Unless you live under a rock, you’re aware of the goings on at Penn State University. But, on the off-chance you’ve missed it, I’ll give you a brief synopsis. Last week (November 4th, to be precise), Pennsylvania Attorney General Linda Kelly indicted former Penn State defensive coördinator Jerry Sandusky on 40 counts of molesting young boys, ranging in age from 7 to 15. Sandusky, who retired from Penn State in 1999, was very active in the Second Mile charity he founded in 1977. According to the Findings of Fact issued by the grand jury, Sandusky used the program to find his victims and the abuse occurred over the course of 15 years. The indictment identified 8 boys, but it’s a safe bet there are more out there. Sandusky’s actions are heinous and disgusting, to be sure. But, just as heinous and disgusting are the actions of the university and the state of Pennsylvania. In 1998, Sandusky was investigated when it he was accused of showering with several young boys and touching one inappropriately. The attorney general declined to press charges after Sandusky admitted he was wrong. In 2002, a graduate assistant walked in on Sandusky having sex with a 10-year-old boy in the shower. He reported the incident to head coach Joe Paterno, who in turn reported it to athletic director Tim Curley. After investigation, Sandusky’s locker room keys were taken away and he was told not to bring anymore boys from Second Mile to the school, but the authorities were not notified. In both cases, Sandusky could have been stopped, but it appears authorities put the reputation of the school and the athletic program over the good of these young men. That, my friends, is outrageous.

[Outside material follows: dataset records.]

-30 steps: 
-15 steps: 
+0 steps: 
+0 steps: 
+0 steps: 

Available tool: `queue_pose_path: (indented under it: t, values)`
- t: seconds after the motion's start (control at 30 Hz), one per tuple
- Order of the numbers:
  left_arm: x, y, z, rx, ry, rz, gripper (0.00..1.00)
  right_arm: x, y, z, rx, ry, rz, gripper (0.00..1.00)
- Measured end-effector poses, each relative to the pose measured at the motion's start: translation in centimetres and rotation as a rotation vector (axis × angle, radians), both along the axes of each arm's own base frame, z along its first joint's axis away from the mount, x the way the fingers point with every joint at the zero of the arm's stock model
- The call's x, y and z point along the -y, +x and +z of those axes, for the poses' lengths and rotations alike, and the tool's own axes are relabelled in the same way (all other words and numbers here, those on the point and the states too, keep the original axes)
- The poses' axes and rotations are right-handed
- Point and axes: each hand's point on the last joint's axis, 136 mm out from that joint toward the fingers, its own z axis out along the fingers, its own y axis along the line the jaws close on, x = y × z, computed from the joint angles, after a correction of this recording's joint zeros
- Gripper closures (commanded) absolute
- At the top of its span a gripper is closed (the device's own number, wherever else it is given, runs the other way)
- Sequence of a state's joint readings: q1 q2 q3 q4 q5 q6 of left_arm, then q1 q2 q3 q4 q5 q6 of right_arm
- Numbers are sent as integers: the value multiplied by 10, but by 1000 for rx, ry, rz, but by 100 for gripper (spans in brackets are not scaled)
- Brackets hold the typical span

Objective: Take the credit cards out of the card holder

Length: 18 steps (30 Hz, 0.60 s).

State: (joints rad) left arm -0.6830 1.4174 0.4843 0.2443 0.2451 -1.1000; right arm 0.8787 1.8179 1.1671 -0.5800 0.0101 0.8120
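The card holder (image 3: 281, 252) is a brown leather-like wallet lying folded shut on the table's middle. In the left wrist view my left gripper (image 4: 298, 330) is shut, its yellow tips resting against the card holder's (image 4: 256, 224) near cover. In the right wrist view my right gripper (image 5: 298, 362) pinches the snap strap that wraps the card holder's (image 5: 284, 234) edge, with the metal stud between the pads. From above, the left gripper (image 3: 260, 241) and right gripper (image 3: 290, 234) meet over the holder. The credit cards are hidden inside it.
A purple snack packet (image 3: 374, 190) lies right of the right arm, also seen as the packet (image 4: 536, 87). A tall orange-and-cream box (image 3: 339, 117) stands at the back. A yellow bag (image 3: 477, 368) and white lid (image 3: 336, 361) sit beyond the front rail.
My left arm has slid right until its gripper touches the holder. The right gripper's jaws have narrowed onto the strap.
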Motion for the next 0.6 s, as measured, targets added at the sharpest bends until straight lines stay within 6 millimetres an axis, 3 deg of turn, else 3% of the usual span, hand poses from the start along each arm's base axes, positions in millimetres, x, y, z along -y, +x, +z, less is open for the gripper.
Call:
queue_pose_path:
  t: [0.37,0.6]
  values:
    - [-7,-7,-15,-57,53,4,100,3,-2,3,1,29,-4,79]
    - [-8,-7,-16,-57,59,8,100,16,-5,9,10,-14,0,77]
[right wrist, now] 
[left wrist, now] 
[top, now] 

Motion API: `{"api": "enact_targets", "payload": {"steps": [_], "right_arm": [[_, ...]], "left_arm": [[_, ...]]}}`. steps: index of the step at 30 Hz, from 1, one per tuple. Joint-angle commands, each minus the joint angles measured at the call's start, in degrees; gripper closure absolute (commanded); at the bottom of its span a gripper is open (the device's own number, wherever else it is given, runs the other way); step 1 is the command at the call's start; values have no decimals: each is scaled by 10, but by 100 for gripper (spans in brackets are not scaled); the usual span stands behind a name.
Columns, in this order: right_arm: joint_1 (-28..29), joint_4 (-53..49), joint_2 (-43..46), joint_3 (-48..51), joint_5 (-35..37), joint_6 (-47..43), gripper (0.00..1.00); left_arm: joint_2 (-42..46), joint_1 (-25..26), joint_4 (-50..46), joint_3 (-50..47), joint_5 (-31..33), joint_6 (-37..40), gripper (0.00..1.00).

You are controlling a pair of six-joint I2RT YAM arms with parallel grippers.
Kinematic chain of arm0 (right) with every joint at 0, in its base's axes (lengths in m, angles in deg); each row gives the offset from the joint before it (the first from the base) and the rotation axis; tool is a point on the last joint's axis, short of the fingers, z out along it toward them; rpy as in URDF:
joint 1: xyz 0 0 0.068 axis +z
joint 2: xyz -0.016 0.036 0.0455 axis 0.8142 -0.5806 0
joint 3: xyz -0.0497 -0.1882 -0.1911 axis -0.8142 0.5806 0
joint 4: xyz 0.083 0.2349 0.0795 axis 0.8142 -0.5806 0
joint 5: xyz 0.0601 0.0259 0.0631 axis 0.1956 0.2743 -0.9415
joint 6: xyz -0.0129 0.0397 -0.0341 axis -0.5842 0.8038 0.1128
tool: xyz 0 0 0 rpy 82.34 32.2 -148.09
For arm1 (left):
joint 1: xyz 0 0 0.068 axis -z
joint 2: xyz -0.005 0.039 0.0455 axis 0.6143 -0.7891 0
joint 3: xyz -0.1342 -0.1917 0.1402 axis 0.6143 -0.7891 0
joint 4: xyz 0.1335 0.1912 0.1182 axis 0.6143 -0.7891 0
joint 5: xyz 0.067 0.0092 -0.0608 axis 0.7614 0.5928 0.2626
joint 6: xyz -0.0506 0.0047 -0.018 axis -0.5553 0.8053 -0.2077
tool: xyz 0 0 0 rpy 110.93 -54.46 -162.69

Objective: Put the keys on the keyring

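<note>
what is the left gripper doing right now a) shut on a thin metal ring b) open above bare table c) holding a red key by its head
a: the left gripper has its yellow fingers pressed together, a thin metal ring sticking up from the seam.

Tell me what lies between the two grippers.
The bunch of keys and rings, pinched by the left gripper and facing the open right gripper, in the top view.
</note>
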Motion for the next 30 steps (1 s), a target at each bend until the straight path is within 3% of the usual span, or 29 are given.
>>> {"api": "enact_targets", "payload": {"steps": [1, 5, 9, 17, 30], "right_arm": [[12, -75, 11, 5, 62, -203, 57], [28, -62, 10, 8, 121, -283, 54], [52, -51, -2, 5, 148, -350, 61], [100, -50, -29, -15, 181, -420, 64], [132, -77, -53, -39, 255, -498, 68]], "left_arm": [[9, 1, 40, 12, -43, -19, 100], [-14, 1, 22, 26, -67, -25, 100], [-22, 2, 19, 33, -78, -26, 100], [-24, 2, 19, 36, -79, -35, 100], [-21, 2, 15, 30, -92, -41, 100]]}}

While it may be outrageous, it’s not the first time something like this has happened. In 2002, the Boston Globe reported on the prosecution of 5 priests who had molested numerous boys over several years. The incidents the Globe reported on were far from isolated and their coverage revealed a massive coverup, not just in Boston, but across the country. There is a common thread in these scandals and that is the fact that in both, people placed the welfare of an institution over that of people. Sadly, this doesn’t occur in just sex scandals; it happens everyday. It happens when financial institutions place profits first and precipitate financial meltdowns, then ask the government to bail them out. It happens when large retailers choose profit over the welfare of workers and do business with manufacturers overseas whose goods are cheap, but provide terrible working conditions for their employees. It happens when some of the wealthiest Americans vehemently defend their wealth at the expense of the poor and middle class. Anytime things are given dominance over people, I believe we are flouting the will of God.
Much is said about God’s will in Christian circles. People expend great effort to discern God’s will and some believe it’s a big, overarching plan for their entire lives. For me, however, God’s will is simple: to love us and be in relationship with us and that we do the same for our brothers and sisters in this world. People in relationship with one another don’t value things over each other. They certainly don’t allow the weakest and most vulnerable among us to be preyed upon because stopping such actions might tarnish the reputation of a venerated institution.